Hey, my angry young friend, RTFM: The title of the thread you are referring to is "String searching"; from the Masm32 library help file: "InString searches for a substring in a larger string". That is what most of the algos in that thread do successfully. Except yours, which crashes on the rather simple task of (not) finding "duplicate inx" at the end of windows.inc ... ::)

On the positive side, I see that nowadays you have cautiously started to comment your code:

Code Select

BMLinDD proc
...
	movd  mm5, esp	; save esp register
...

Congratulations, Lingo :U Although I have a suspicion that some of the seasoned old hands here might complain that you state the obvious, it is a step in the right direction! :clap:

Me personally, I would have added ; save esp register and trash the FPU, but that's yet another story (http://www.masm32.com/board/index.php?topic=10830.msg79298#msg79298) :bdg

Title: Re: Who knows and use SSE ?
Post by: NightWare on April 22, 2009, 11:40:45 PM

Quote from: Mark Jones on April 22, 2009, 04:52:08 PM
So who is going to lavish us with a series of SSE tutorials? :bg

hi, the usage of sse/sse2 (single/double precision) is quite limited if you don't do 3D stuff, most of the sse/sse2 hints you can see in the algos posted here are just deviance of the normal use of thoses instructions.

and if you do 3D stuff it's essentially math tutorials that are needed, coz matrix*matrix, matrix*vector, conditionnal selection of a vector, transposing matrix, etc... are the essential, and the possible instructions are obvious in this case.

Quote from: lingo on April 22, 2009, 07:02:41 PM
... Slowwww... shame..shame :lol

Quote from: jj2007 on April 22, 2009, 07:43:56 PM
Me personally, I would have added ; save esp register and trash the FPU, but that's yet another story (http://www.masm32.com/board/index.php?topic=10830.msg79298#msg79298) :bdg

hmm..., look like the beginning of a wonderfull love story, i'm just worry... who have planned to meet the taylor for the white dress ? :eek

Title: Re: Who knows and use SSE ?
Post by: jj2007 on April 23, 2009, 01:32:30 AM

Quote from: NightWare on April 22, 2009, 11:40:45 PM
most of the sse/sse2 hints you can see in the algos posted here are just deviance of the normal use of thoses instructions.

Correct - this kind of algo is not what SSE2 was originally meant for.
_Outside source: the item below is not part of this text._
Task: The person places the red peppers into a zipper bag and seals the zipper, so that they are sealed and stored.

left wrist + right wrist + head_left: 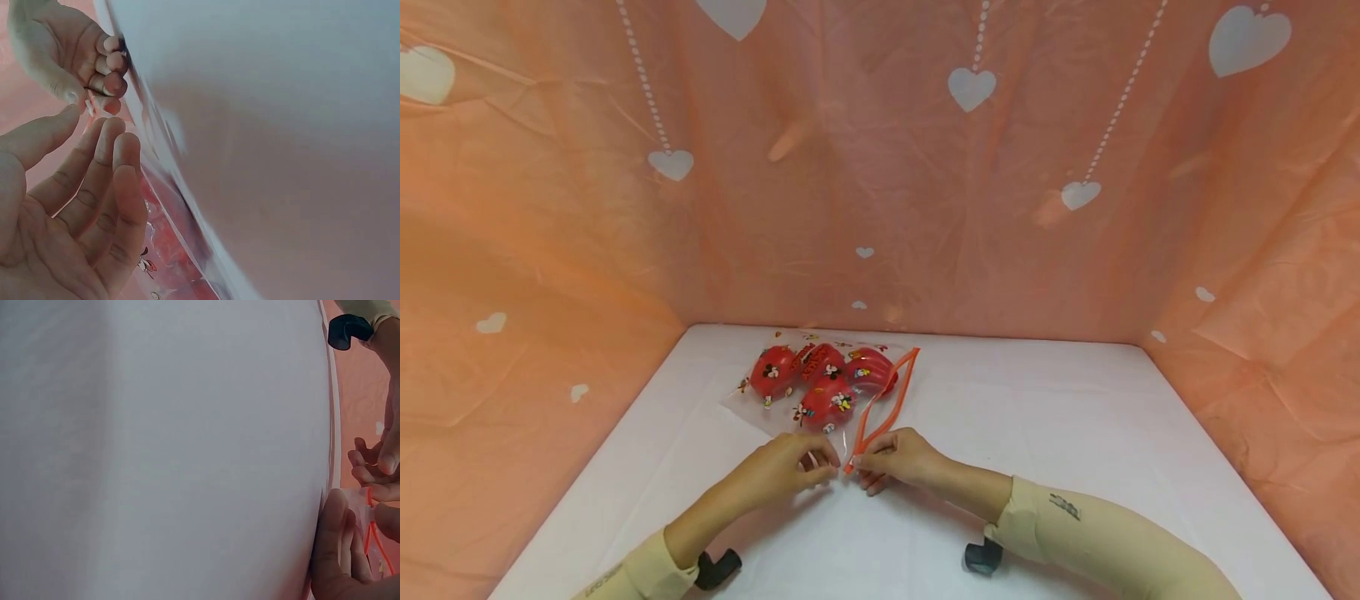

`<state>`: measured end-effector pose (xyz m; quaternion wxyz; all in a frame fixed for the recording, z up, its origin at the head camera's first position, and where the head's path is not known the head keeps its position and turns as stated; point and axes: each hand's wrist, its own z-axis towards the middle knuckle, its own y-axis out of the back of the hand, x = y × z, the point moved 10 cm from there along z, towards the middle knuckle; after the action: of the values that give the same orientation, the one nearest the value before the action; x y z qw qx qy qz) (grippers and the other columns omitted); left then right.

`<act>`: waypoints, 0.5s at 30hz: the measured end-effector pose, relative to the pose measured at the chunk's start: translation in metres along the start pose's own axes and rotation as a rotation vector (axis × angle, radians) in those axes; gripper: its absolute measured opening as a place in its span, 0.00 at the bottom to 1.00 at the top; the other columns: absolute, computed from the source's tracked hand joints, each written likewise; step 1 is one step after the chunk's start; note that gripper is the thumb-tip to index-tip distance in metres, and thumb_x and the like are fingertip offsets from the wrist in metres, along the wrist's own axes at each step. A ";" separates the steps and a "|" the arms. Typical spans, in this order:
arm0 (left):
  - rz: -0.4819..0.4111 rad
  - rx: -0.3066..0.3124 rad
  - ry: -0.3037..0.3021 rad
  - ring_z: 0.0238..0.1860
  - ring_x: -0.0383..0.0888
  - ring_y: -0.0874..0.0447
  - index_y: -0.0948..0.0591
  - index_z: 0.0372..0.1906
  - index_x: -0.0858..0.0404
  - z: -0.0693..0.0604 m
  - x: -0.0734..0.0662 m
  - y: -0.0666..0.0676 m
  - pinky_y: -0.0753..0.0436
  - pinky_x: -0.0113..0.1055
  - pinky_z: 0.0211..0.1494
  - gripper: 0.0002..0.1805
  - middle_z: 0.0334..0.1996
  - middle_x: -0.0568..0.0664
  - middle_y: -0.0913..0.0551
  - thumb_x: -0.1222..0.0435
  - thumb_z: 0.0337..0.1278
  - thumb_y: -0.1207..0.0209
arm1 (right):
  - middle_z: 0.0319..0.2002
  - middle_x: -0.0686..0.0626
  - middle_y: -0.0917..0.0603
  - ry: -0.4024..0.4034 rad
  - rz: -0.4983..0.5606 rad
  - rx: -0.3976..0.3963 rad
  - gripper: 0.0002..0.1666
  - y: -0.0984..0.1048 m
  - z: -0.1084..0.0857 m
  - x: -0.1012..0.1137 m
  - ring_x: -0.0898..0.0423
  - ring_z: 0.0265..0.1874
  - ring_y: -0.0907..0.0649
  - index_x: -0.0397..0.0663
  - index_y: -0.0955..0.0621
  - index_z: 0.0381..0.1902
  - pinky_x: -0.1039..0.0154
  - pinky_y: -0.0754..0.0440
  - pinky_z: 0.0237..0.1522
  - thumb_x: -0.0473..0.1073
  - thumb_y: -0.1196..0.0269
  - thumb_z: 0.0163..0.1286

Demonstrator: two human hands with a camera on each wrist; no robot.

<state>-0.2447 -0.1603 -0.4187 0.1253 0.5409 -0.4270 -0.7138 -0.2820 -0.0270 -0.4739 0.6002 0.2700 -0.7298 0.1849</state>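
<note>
A clear zip bag [780,418] with printed cartoon figures lies on the table, holding several rounded red things [825,406]. Its orange-red zip strip [904,392] runs along the right side, with the two edges parted in the middle. My right hand [901,458] pinches the near end of that strip between thumb and fingers. Just left of that end is my left hand [790,468], fingers loosely bent and nothing held. In the left wrist view, a gap shows between the left hand's [81,206] thumb and fingers. The bag partly hides the red things' exact kind.
The bag rests on a white-covered table [1037,400]. Orange-pink curtains [925,208] with white hearts enclose its back and sides. Black wrist mounts [983,557] stick out below both cream sleeves [1097,533].
</note>
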 end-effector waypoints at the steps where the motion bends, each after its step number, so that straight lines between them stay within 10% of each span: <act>1: 0.002 0.000 -0.001 0.34 0.33 0.17 0.11 0.41 0.56 0.000 0.000 -0.001 0.19 0.31 0.38 0.02 0.32 0.38 0.13 0.63 0.69 0.30 | 0.35 0.34 0.09 -0.001 0.006 -0.001 0.10 0.000 0.000 0.000 0.57 0.25 0.11 0.27 0.13 0.42 0.57 0.08 0.37 0.34 0.31 0.76; 15: 0.027 -0.002 0.045 0.32 0.31 0.20 0.13 0.35 0.51 -0.004 0.005 -0.006 0.20 0.31 0.33 0.04 0.30 0.35 0.15 0.60 0.68 0.29 | 0.32 0.33 0.10 0.025 0.045 0.012 0.06 -0.002 0.001 0.002 0.57 0.25 0.11 0.24 0.17 0.41 0.55 0.08 0.38 0.28 0.33 0.75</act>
<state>-0.2412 -0.1621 -0.4264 0.1450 0.5508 -0.4307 -0.7001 -0.2815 -0.0298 -0.4718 0.6032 0.2549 -0.7271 0.2062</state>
But it works :bg
Maybe you can solve a mystery for me; I use movaps+movups for moving integers around in my inner loop:

Code Select

L1: movaps xmm1, [esi]  ; load 16 bytes from current aligned address
movups xmm4, [esi+1] ; load another 16 bytes

@@: movaps xmm2, xmm1 ; save 16 bytes for testing the zero delimiter
lea esi, [esi+16]
...

Tests with the "official" movdqa+movdqu are roughly 2% slower. Intel says (http://software.intel.com/en-us/articles/memcpy-performance/):
"SSE2 movdqu/movdqa instructions were introduced specifically for this purpose. movdqa is suitable for 16-byte aligned operands. movdqu is suitable for fetching byte-aligned groups of 16 bytes from memory, but not useful for storing them.
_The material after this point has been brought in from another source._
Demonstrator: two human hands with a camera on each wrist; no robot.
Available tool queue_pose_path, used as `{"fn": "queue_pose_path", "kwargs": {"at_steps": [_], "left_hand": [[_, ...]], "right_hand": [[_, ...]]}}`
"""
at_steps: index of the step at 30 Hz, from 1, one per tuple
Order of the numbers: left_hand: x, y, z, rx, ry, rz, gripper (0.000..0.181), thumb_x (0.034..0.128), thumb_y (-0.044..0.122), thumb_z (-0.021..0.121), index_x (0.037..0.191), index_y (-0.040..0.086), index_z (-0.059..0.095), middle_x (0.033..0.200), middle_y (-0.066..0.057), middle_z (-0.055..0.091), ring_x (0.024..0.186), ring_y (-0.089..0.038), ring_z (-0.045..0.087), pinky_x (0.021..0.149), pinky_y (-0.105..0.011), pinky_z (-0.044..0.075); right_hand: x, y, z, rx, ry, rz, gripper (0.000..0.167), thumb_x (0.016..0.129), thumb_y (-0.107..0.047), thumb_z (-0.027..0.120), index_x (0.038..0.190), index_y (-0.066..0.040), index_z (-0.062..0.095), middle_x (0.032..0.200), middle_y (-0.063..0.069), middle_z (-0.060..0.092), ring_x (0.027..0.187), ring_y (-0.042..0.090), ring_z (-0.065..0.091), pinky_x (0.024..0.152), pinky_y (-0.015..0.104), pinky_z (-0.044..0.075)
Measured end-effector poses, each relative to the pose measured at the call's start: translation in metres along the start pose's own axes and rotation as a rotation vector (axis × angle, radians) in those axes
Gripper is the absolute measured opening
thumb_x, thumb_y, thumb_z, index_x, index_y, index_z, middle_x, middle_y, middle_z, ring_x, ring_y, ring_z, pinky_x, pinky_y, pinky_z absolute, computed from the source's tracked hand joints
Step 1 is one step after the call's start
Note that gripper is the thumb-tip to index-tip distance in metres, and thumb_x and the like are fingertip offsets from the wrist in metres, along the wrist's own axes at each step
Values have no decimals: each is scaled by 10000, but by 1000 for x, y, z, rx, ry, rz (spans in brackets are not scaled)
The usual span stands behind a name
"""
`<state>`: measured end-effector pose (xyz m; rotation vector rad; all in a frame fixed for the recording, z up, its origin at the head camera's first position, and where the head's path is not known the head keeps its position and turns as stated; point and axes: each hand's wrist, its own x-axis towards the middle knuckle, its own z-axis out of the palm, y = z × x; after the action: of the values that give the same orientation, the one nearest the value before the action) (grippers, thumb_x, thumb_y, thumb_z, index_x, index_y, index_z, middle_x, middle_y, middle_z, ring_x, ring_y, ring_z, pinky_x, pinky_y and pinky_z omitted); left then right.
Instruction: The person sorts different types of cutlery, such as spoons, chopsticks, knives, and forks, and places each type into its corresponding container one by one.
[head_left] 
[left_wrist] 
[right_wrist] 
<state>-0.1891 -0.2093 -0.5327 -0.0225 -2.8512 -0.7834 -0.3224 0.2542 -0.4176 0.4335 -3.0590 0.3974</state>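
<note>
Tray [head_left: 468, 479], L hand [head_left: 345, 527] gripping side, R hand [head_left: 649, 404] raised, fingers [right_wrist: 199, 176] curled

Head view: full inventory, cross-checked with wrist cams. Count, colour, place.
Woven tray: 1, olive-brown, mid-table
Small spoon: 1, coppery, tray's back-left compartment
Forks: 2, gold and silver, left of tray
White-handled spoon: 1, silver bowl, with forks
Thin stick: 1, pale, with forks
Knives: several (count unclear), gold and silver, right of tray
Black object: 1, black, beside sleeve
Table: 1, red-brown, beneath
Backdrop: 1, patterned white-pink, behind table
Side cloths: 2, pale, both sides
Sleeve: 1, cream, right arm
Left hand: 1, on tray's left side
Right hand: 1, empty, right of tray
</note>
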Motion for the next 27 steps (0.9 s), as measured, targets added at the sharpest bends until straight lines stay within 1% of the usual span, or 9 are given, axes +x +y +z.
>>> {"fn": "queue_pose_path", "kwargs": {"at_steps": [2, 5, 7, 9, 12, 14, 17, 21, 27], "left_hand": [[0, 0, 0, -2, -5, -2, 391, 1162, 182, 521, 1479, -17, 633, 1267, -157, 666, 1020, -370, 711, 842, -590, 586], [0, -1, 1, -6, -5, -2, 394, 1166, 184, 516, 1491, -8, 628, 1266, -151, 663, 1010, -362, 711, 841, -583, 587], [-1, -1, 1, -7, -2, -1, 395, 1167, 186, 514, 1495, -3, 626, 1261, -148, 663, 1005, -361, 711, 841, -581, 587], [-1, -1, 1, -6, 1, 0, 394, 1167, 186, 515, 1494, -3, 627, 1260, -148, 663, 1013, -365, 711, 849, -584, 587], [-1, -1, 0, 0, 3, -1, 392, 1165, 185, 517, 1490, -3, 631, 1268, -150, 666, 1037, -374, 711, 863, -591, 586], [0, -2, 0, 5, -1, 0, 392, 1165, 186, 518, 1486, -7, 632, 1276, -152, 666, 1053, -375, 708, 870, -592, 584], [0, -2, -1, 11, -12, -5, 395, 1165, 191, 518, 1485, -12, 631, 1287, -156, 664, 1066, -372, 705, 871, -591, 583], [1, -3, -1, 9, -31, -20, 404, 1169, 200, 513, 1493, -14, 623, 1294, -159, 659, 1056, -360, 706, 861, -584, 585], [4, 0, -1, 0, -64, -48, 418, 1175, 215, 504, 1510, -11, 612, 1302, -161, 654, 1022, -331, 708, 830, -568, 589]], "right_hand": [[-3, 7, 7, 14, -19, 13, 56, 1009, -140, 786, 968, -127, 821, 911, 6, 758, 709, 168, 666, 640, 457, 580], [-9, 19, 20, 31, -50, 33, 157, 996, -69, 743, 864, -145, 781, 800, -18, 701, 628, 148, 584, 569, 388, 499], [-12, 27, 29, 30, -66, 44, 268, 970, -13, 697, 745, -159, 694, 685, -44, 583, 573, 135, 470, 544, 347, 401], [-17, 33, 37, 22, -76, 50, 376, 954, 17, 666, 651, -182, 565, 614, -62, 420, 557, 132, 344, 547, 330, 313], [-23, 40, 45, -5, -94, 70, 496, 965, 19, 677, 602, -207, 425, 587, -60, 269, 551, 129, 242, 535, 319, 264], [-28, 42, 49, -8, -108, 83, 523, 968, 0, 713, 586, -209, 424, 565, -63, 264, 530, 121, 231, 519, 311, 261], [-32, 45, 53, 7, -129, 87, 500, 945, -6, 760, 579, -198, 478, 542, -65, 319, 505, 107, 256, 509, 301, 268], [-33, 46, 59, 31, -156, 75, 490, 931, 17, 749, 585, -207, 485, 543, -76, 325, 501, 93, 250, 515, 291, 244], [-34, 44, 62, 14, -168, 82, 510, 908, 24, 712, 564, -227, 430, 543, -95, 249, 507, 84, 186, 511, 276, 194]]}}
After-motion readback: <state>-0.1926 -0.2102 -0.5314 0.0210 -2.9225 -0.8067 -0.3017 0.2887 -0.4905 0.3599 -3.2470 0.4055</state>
The Barcelona architecture prefers movaps for stores. movaps, movdqa, and movapd are functionally equivalent, with movaps having shorter encoding."
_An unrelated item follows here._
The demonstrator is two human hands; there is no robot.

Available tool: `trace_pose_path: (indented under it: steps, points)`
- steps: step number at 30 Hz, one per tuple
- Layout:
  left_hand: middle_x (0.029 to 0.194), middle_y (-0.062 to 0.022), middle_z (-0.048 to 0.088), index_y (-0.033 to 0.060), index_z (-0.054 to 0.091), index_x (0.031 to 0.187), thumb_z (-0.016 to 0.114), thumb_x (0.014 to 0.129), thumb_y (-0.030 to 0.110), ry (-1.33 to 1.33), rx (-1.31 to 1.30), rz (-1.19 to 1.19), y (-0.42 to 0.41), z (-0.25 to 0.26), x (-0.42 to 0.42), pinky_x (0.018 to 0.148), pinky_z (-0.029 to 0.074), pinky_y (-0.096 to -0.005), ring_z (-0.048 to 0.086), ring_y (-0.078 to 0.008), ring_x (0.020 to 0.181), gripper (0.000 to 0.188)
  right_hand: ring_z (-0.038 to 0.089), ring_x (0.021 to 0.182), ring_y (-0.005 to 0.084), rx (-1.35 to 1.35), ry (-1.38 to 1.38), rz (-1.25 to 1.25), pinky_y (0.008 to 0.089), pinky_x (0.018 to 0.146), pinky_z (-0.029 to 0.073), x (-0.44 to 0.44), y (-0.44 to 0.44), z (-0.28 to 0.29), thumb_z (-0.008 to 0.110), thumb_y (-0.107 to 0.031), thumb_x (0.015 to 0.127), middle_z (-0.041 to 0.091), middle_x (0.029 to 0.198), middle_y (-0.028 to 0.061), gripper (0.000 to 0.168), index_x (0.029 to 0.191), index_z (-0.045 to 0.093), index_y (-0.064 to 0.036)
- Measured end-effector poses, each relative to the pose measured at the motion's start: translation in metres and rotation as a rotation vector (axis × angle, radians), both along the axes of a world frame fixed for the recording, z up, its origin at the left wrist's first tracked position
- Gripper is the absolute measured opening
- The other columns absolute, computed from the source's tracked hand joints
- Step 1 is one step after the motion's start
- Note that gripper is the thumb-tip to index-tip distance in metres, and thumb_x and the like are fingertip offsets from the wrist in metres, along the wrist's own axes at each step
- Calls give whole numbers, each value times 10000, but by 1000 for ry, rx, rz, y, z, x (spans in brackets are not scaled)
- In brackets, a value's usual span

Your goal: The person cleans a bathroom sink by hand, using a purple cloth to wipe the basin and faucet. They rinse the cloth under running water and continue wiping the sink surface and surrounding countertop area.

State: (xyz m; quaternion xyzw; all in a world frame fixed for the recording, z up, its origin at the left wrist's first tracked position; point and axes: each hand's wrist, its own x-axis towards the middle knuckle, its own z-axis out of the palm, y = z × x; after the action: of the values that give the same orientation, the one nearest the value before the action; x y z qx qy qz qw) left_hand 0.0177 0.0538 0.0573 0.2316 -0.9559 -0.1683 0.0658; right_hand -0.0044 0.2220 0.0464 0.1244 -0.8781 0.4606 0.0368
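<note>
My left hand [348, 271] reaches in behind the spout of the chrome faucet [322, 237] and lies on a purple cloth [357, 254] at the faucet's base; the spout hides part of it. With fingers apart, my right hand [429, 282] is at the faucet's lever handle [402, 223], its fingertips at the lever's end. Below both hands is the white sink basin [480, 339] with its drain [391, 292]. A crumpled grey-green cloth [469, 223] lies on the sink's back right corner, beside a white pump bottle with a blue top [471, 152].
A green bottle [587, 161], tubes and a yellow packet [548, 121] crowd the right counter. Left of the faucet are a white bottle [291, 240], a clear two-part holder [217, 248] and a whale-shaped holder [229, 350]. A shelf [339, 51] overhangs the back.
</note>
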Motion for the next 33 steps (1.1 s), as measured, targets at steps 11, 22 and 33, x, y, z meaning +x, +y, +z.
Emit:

I saw mentioned that they use different units (http://objectmix.com/asm-x86-asm-370/377453-population-count-sse2-again-3.html), which might explain the speed difference. But is there any reason not to use the fastest variant??

Quote
Quote from: lingo on April 22, 2009, 07:02:41 PM
... Slowwww... shame..shame :lol
Quote from: jj2007 on April 22, 2009, 07:43:56 PM
Me personally, I would have added ; save esp register and trash the FPU, but that's yet another story (http://www.masm32.com/board/index.php?topic=10830.msg79298#msg79298) :bdg
hmm..., look like the beginning of a wonderfull love story, i'm just worry... who have planned to meet the taylor for the white dress ? :eek

No such plans. She has not even sent her photo :tdown

Title: Re: Who knows and use SSE ?
Post by: NightWare on April 23, 2009, 01:57:36 AM

Quote from: jj2007 on April 23, 2009, 01:32:30 AM
I saw mentioned that they use different units, which might explain the speed difference. But is there any reason not to use the fastest variant??

the port used by the instruction can speedup/slowdown things, it depends of the other instructions of the algo. now concerning the fastest movdqu/movdqa it make sens, see the instruction like 2*64 bits compared to 4*32 bits... so the loop is divided by 2... :wink

Title: Re: Who knows and use SSE ?
Post by: jj2007 on April 23, 2009, 02:10:08 AM

Quote from: NightWare on April 23, 2009, 01:57:36 AMnow concerning the fastest movdqu/movdqa it make sens, see the instruction like 2*64 bits compared to 4*32 bits... so the loop is divided by 2... :wink

But movdqa is actually slower than movaps... ::)

Title: Re: Who knows and use SSE ?
Post by: lingo on April 23, 2009, 05:53:52 AM

"But movdqa is actually slower than movaps."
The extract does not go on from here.